In any ongoing process, be it manufacture or delivery of services and products, once the process is established and running, the outcome should be stable and within defined limits near a benchmark. The situation is said to be In Control

When things go wrong, the outcomes depart from the defined benchmark. The situation is then said to be Out of Control

In some cases, things go catastrophically wrong, and the outcomes departure from the benchmark in a dramatic and obvious manner, so that investigation and remedy follows. For example, the gear in an engine may fracture, causing the machine to seize. An example in health care is the employment of an unqualified fraud as a surgeon, followed by sudden and massive increase in mortality and morbidity.

The detection of catastrophic departure from the benchmark is usually by the Shewhart Chart, not covered on this site. Usually, some statistically improbable outcome, such as two consecutive measurements outside 3 Standard Deviations, or 3 consecutive measurements outside 2 Standard Deviations, is used to trigger an alarm that all is not well.
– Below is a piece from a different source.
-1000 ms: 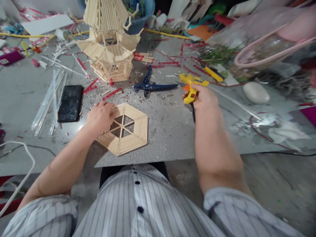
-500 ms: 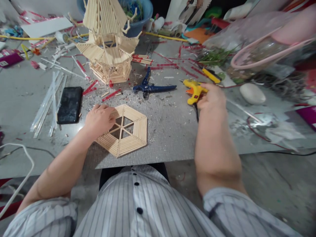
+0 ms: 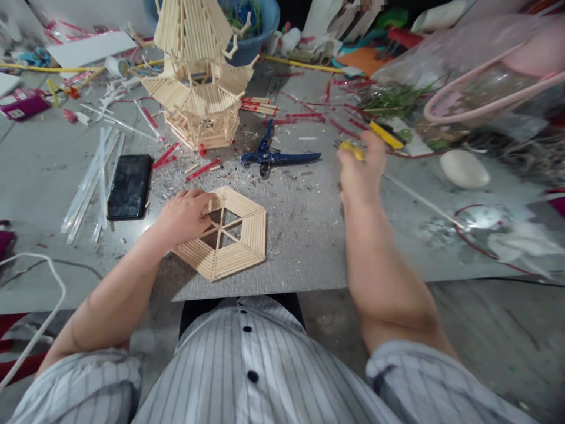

In many instances however, the departures from outcome benchmark are gradual and small in scale, and these are difficult to detect. Examples of this are changes in size and shape of products caused by progressive wearing out of machinery parts, reduced success rates over time when experienced staff are gradually replaced by novices in a work team, increases in client complaints to a service department following a loss of adequate supervision.

CUSUM is a statistical process of sampling outcome, and summing departures from benchmarks. When the situation is in control, the departures caused by random variations cancel each other numerically. In the out of control situation, departures from benchmark tend to be unidirectional, so that the sum of departures accumulates until it becomes statistically identifiable.